- _TASK REQUIREMENTS_
All lines from the beginning of the listing through the line with "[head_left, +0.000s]" are to be copied word for word; the pictures are not.

- _SUPPLIED MATERIAL_
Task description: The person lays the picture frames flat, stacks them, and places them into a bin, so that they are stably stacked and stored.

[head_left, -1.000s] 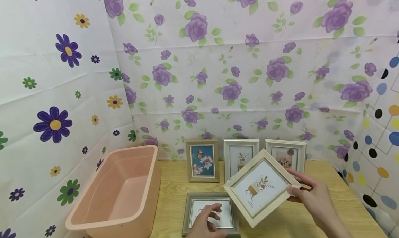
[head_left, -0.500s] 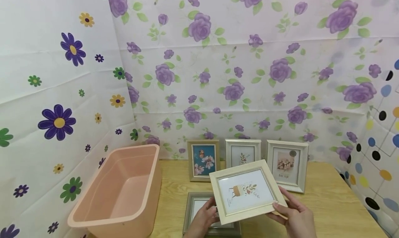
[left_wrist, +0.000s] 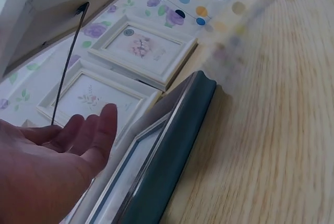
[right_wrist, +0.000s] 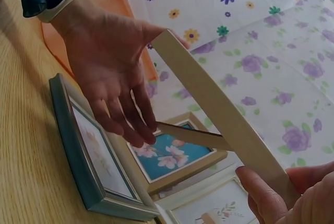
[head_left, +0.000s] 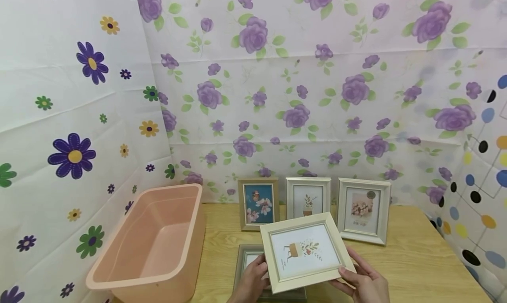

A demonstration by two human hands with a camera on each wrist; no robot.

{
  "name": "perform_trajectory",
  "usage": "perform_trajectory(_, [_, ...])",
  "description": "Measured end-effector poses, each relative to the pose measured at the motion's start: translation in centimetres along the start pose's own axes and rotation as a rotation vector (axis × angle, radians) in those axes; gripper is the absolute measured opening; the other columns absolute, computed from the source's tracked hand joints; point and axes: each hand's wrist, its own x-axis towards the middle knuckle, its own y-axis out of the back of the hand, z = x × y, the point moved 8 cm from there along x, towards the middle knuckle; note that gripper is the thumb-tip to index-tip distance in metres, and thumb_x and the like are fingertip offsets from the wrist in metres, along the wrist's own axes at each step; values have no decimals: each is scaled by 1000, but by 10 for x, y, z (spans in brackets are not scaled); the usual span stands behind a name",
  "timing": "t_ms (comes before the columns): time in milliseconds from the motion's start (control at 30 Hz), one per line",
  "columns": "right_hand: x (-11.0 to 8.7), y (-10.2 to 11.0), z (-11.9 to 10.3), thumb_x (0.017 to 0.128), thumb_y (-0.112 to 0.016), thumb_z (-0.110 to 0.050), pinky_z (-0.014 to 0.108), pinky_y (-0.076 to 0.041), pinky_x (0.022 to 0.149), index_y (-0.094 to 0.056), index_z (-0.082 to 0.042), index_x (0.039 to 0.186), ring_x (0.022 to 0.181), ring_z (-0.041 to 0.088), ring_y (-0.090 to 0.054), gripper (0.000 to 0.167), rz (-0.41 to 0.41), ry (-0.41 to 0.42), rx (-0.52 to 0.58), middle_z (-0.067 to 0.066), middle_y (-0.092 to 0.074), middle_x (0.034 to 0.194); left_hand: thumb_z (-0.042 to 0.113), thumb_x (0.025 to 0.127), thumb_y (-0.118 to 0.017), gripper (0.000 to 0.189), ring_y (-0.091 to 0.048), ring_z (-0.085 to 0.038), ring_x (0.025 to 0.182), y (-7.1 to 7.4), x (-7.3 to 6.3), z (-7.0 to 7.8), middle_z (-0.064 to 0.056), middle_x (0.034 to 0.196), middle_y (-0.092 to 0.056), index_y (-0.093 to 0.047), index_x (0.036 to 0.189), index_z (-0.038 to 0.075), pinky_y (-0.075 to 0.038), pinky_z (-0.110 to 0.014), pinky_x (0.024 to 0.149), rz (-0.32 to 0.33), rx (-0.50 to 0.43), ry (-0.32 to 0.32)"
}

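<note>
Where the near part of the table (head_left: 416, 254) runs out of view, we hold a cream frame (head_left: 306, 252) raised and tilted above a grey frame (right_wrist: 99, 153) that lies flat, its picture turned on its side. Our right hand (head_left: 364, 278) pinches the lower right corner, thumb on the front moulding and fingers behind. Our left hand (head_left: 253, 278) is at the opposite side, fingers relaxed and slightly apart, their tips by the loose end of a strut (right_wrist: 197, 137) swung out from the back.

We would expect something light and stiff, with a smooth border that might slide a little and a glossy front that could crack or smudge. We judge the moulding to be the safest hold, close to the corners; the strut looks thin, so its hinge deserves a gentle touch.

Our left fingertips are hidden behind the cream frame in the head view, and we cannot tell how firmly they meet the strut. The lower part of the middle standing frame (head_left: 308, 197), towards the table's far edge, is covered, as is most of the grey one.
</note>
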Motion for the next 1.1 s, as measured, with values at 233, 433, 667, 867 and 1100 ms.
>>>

- _EXERCISE RESPONSE_
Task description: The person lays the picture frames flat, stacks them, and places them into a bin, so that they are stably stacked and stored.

[head_left, -1.000s] 
[head_left, -0.500s] 
[left_wrist, +0.000s] 
[right_wrist, +0.000s] 
[head_left, +0.000s] 

This exercise has nothing more to it.